La vida en Colombia es lo que pasa entre un hecho atroz y otro peor. A todos se nos despierta el Jorge el Curioso interior y consumimos cuanta noticia de pacotilla se nos atraviese por el News Feed, todo con tal de no quedar como un desactualizado en la siguiente reunión social, cuando se decida por consenso tácito entretenerse con las desgracias ajenas. 

Y los medios lo saben. Saben perfectamente que el miedo más grande que se padece en la actualidad es el fear of missing out. Quedarse por fuera. No coger el chiste. Solo por eso, solo por eso, las tragedias más insoportables se rodean persistentes por las redes. Que última hora, que exclusivo, que el testimonio, que el dictamen, que yo no sé qué mierdas, y se prologan los dolores solo por la sed insensible de saber más, sin importar si es la verdad. 

Como nadie sabe cubrir el sufrimiento; como cualquiera es seducido por el periodismo; como lo que importan son los likes; como nadie quiere parecer desinformado, y como a nadie le importa quién está al otro lado del texto, solo hasta estar leyéndolo con los ojos empañados, es posible entender que el afán por vender impresiones y por intervenir conversaciones con el dato que nadie más tiene agranda las heridas que parecían insuperables. 

Dejar ir

En los últimos días, mis amigos y yo nos volvimos expertos en lo que nadie debería tener experiencia. Hoy apenas estamos aprendiendo a dejar ir. A seguir adelante sin olvidar, pero sin sufrir. Recordar y aplicar lo bueno. Sin meter los dedos en las heridas, dejando que cicatricen sin hurgarlas. Diferenciando la verdad de lo que no importa y los medios deberían hacer lo mismo. Dejen ir. Dejen ir.

lunes, 5 de junio de 2017

Para Facha

Era una optimista incansable. Nunca dudé de que Colombia iba a clasificar al mundial, por ejemplo, ni siquiera cuando íbamos perdiendo 3 - 0 en Barranquilla, contra Chile. La vida no solía quedarme mal, porque el partido solo se acaba cuando se acaba. Falcao marcó el segundo penal y miré a mis amigos como quien dice "siempre lo supe", aunque no lo supiera. Esperaba hasta el minuto 94. Más que fe, le tuve paciencia a la vida, dándole siempre la segunda oportunidad para explicarse, el beneficio de la duda para reivindicarse.
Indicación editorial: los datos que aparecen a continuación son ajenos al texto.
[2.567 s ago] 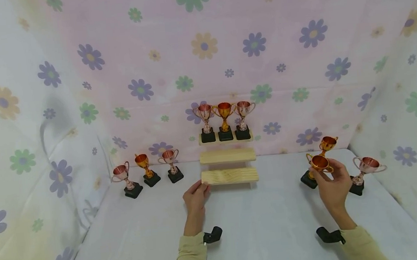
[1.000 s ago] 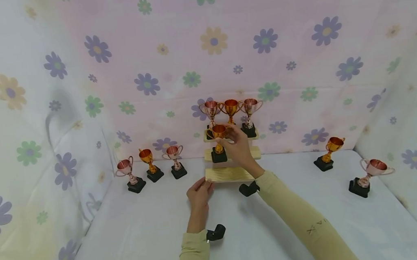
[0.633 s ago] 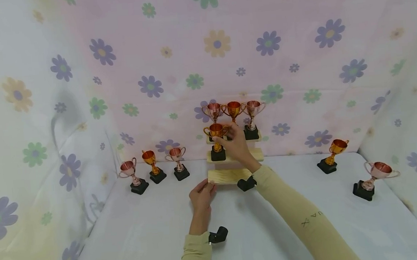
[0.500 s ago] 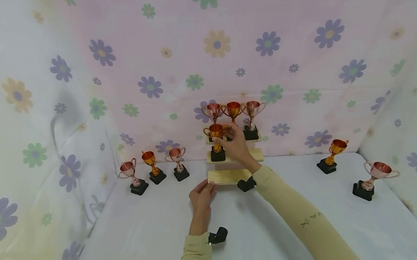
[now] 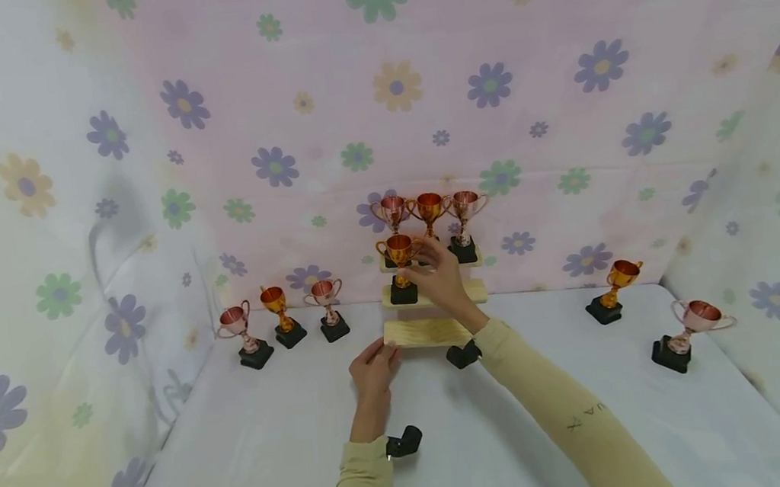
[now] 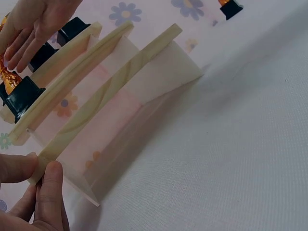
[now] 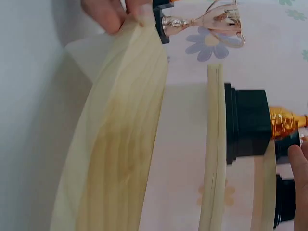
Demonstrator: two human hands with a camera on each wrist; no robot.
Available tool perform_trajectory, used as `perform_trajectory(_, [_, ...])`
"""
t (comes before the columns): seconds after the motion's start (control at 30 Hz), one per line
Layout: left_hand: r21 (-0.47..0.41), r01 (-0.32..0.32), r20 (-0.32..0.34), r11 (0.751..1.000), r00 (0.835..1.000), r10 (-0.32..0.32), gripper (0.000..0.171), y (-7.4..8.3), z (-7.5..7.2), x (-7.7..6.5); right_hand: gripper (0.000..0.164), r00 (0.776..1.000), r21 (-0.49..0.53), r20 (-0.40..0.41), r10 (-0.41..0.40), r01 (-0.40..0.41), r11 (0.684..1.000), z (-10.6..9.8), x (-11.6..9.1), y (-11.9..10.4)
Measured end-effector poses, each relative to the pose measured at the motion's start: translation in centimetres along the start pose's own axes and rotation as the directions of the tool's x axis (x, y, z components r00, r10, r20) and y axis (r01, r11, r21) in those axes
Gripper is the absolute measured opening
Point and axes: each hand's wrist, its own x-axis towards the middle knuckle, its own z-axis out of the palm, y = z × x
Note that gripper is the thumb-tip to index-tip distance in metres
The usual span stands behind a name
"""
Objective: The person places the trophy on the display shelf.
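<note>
My right hand [image 5: 442, 276] grips a small gold trophy cup [image 5: 400, 250] by its cup and stem. In the right wrist view its square black base [image 7: 248, 122] stands against the middle board [image 7: 215, 144] of a three-step wooden rack, at the left end. My left hand [image 5: 371, 371] pinches the front left corner of the rack's lowest board [image 5: 427, 332], thumb on top and fingers beneath. On the top step stand a rose-gold trophy [image 5: 393, 211], a gold trophy [image 5: 429, 207] and another rose-gold trophy [image 5: 465, 205], their lower parts partly hidden behind the held trophy and right hand.
Left of the rack stand two rose-gold trophies [image 5: 323, 293] and a gold trophy [image 5: 275, 301] between them. At right are a gold trophy [image 5: 622, 275] and a rose-gold trophy [image 5: 701, 315]. Flowered cloth [image 5: 308, 74] hangs behind the white table [image 5: 274, 436].
My right hand has carried the gold trophy from the right side of the table to the middle step's left end. The left hand has kept its hold on the lowest board.
</note>
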Motion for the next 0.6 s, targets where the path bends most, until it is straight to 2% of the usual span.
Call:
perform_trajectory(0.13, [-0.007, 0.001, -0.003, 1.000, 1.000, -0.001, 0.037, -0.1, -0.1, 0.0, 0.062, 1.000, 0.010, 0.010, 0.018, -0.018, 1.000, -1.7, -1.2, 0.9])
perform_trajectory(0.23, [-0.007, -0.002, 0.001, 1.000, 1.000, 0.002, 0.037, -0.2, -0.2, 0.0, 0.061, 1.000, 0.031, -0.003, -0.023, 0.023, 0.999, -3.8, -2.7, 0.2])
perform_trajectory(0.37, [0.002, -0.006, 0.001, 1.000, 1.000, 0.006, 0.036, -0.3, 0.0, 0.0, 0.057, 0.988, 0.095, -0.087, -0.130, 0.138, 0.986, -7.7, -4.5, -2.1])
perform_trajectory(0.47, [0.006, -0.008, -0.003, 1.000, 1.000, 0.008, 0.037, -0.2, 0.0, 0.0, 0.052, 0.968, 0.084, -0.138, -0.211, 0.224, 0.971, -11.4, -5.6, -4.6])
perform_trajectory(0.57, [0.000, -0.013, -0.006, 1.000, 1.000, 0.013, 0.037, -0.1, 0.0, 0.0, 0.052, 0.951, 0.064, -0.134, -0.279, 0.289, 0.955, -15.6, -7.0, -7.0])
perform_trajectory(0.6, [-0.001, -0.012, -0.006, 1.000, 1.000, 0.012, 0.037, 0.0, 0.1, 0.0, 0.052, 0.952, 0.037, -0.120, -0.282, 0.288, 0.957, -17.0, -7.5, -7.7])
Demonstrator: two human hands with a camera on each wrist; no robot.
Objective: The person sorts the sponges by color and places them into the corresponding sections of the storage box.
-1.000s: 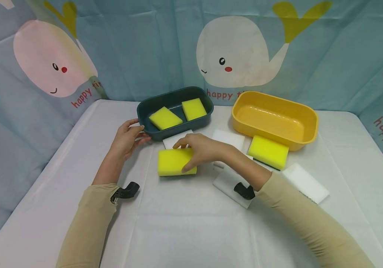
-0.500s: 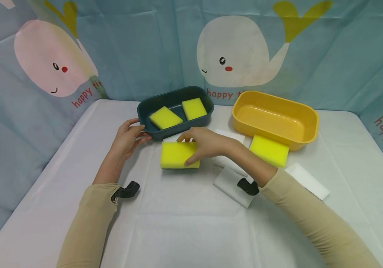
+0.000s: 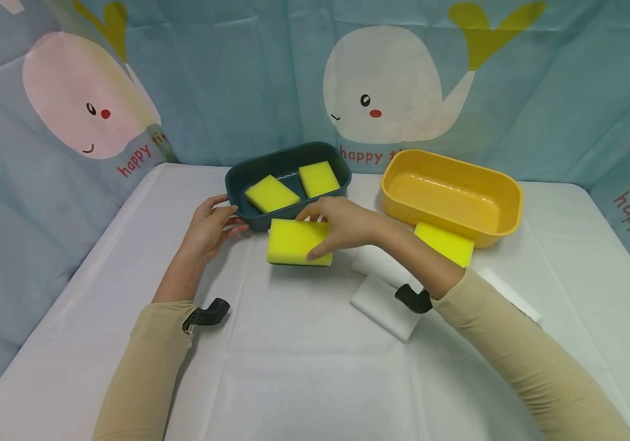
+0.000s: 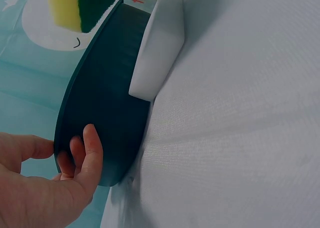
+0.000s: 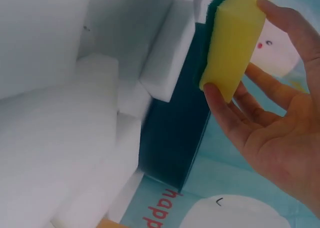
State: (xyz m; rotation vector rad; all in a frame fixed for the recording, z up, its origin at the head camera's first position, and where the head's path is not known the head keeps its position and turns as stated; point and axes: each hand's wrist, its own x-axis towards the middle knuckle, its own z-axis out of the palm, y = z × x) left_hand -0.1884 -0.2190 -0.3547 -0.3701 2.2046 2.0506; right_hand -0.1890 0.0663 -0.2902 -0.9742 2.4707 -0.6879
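Note:
My right hand (image 3: 350, 226) grips a yellow sponge (image 3: 292, 242) with a dark green scouring side, thumb on its near face and fingers at the back. In the right wrist view this sponge (image 5: 235, 38) is tilted, off the table, beside the teal bin (image 5: 172, 138). At the left end of the dark teal bin (image 3: 276, 218), my left hand (image 3: 207, 229) holds the corner, its thumb at the rim and fingers along the outer wall. Two yellow sponges, one on the left (image 3: 272, 194) and one on the right (image 3: 319, 179), lie inside the bin.
A yellow bin (image 3: 452, 184) stands at the back right, with another yellow sponge (image 3: 444, 244) against its front. Several white sponges lie around, one by my right wrist (image 3: 386, 306) and one partly under the sleeve (image 3: 507, 294). A white sponge (image 4: 162, 48) touches the teal bin's front.
The right hand has carried the yellow sponge upward and slightly right, closer to the teal bin's front wall. The left hand and both bins have stayed in place.

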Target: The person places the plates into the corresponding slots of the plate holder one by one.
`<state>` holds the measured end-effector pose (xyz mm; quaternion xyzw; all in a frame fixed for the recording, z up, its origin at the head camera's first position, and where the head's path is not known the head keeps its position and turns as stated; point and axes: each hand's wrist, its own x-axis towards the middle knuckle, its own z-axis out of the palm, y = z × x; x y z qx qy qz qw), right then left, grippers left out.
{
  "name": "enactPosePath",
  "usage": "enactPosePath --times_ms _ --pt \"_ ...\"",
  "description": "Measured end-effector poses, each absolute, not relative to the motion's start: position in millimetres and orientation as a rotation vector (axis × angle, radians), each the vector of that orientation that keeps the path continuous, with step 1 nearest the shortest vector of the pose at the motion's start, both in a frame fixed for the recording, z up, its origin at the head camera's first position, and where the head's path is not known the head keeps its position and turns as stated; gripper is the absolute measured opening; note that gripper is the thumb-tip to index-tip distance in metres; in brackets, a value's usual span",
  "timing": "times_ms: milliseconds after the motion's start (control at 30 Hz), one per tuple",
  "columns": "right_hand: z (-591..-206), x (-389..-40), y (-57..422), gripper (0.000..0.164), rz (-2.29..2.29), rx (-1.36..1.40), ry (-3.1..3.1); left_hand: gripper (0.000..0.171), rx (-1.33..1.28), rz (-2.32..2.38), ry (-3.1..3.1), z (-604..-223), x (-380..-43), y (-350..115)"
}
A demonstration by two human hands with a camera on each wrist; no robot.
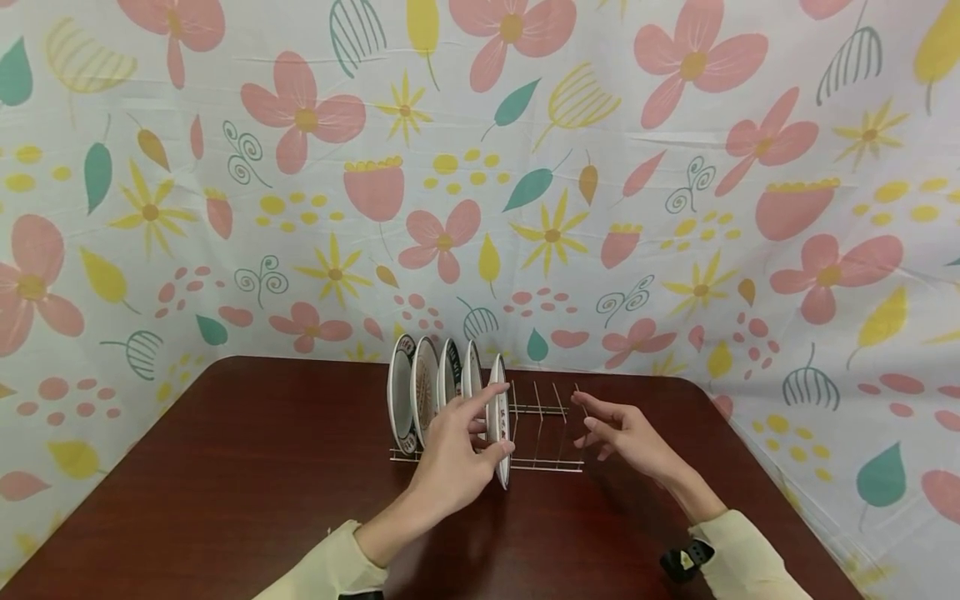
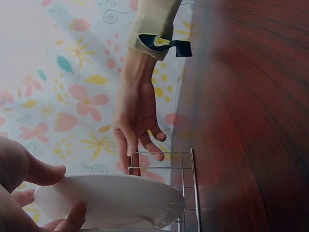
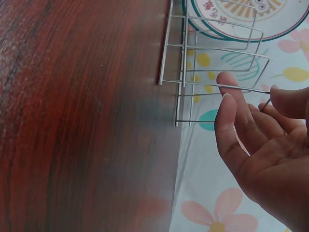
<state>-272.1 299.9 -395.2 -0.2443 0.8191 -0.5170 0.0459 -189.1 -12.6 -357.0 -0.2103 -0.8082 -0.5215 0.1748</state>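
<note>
My left hand (image 1: 453, 454) holds the rightmost of several upright round plates, the white plate (image 1: 501, 421), pinching it near the rim between thumb and fingers. In the left wrist view its plain white underside (image 2: 111, 198) shows below the fingers. A cartoon print and a teal rim line mark the front of this plate (image 3: 300, 35) in the right wrist view. The wire dish rack (image 1: 551, 469) carries the plates in its left part. By the rack's right end is my right hand (image 1: 630, 437), fingers loosely bent and apart, thumb tip at a wire corner.
More patterned plates (image 1: 401, 392) stand in a row to the left of the held one. Bare wire dividers (image 1: 538, 402) rise at the rack's right side. Under the rack lies a dark red-brown table (image 1: 247, 475), with a flower-printed cloth (image 1: 450, 125) hanging behind it.
</note>
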Motion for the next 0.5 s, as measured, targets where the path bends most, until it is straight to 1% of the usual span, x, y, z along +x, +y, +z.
enactPosePath --times_ms 333,500 --pt "-395.5 -272.4 300.7 0.052 -1.579 -0.755 2.500 0.076 -0.537 -1.181 -2.423 -350.8 -188.0 -16.2" --pt "-396.2 -272.7 300.4 0.053 -1.582 -0.756 2.501 0.078 -0.528 -1.149 -2.466 -349.2 -191.2 -16.0"
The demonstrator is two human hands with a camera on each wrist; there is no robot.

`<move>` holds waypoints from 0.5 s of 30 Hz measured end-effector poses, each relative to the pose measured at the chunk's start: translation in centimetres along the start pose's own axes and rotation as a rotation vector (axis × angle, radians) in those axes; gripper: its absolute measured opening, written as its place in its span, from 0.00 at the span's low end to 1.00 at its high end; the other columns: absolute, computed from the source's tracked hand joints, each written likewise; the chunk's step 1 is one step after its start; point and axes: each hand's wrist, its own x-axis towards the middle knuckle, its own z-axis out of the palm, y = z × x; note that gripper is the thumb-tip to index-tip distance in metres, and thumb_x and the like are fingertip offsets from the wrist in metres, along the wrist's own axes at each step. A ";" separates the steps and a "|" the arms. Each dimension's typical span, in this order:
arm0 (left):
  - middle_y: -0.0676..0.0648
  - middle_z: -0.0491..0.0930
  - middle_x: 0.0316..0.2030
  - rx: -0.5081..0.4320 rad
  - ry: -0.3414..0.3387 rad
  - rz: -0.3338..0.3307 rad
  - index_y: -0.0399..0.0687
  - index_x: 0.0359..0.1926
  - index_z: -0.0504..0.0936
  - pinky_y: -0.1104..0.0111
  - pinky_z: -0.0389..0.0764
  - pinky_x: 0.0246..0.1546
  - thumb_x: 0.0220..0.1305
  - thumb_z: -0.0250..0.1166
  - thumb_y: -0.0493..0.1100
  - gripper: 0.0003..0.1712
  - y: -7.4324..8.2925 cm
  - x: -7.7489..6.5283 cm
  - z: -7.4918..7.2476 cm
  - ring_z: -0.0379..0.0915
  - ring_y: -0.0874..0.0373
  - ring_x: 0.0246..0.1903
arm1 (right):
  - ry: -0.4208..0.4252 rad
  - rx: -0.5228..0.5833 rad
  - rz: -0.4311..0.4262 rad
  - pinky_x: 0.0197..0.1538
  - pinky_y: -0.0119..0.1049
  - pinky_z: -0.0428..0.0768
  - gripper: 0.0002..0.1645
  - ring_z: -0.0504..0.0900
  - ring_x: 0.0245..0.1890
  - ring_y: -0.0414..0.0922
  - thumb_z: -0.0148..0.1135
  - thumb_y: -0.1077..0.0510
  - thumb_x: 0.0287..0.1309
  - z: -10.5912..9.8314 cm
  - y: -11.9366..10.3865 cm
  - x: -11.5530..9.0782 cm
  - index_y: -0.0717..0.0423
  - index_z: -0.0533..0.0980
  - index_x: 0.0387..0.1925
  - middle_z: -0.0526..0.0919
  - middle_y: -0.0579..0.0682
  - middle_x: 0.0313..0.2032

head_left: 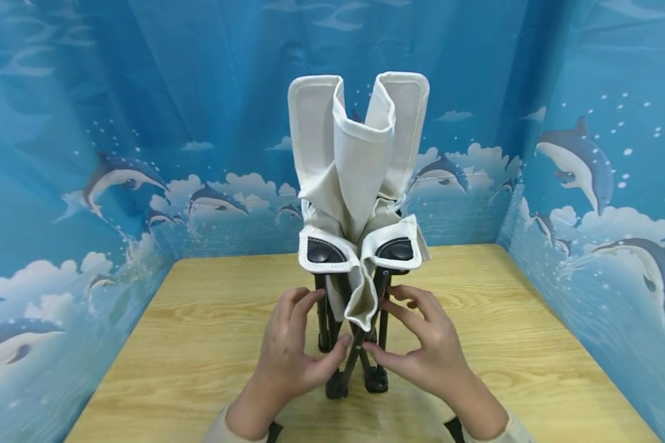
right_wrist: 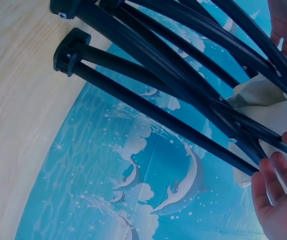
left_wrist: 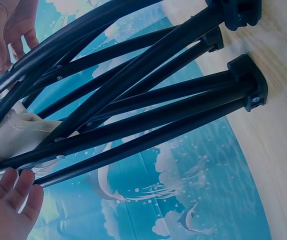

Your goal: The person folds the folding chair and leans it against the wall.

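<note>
A folding camp chair (head_left: 362, 178) with off-white fabric stands upright in front of me, drawn together into a narrow bundle. Its black tube legs (left_wrist: 148, 117) cross and end in plastic feet (head_left: 375, 379) on the table. At the left side of the frame, my left hand (head_left: 290, 347) touches the tubes with its fingers spread and thumb toward the front. My right hand (head_left: 432, 341) mirrors it on the right, fingertips against the tubes. In the right wrist view, the right hand's fingers (right_wrist: 268, 180) lie fairly straight at a tube. Fabric hides part of the upper frame.
The chair stands on a wood-grain table (head_left: 210, 344). Blue curtains (head_left: 199, 92) with dolphins and clouds enclose the back and both sides of the table.
</note>
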 end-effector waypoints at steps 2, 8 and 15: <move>0.38 0.78 0.46 0.006 -0.004 -0.005 0.34 0.60 0.80 0.59 0.80 0.36 0.68 0.66 0.60 0.36 -0.1 -0.2 0.0 0.76 0.49 0.40 | -0.010 0.000 0.012 0.54 0.30 0.79 0.33 0.81 0.53 0.55 0.74 0.34 0.59 0.0 0.0 -0.2 0.54 0.87 0.54 0.84 0.61 0.52; 0.39 0.79 0.47 0.022 -0.033 -0.022 0.37 0.59 0.81 0.57 0.80 0.38 0.68 0.66 0.61 0.33 -0.2 -0.7 -0.1 0.77 0.49 0.41 | -0.037 0.007 0.030 0.52 0.30 0.78 0.33 0.81 0.52 0.54 0.72 0.34 0.60 -0.1 0.1 -0.6 0.54 0.87 0.55 0.83 0.60 0.52; 0.41 0.79 0.47 0.017 -0.066 -0.035 0.39 0.56 0.83 0.60 0.80 0.36 0.65 0.69 0.59 0.30 -0.3 -1.0 -0.2 0.76 0.53 0.40 | -0.060 -0.028 0.055 0.47 0.33 0.79 0.33 0.82 0.52 0.53 0.69 0.32 0.62 -0.2 0.1 -1.1 0.52 0.87 0.55 0.83 0.56 0.53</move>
Todo siempre iba a estar bien, al final. A cada quien le llegaba solo lo que se merecía o lo que podía soportar, para crecer, hacerse más fuerte, ejercitar los músculos, cicatrizar, resignificar y sacar callo. Y no. La vida entera es inexplicable. Injusta. A las personas más buenas las lleva por caminos trágicos y dolorosos. Inmerecidos. Lo difícil, lo que hoy parece imposible, para lo que hoy pocas fuerzas nos quedan, es hacer aún más injusta esta perra vida. Llevar a cabo actos de bondad inverosímiles. Que nadie se explique. Hacerlos y hacerlos. Confundir a la humanidad perversa, con amor. Con puro, desconocido, desinteresado e impetuoso amor. Y lo vamos a hacer, cuando estemos mejor. Se jodieron.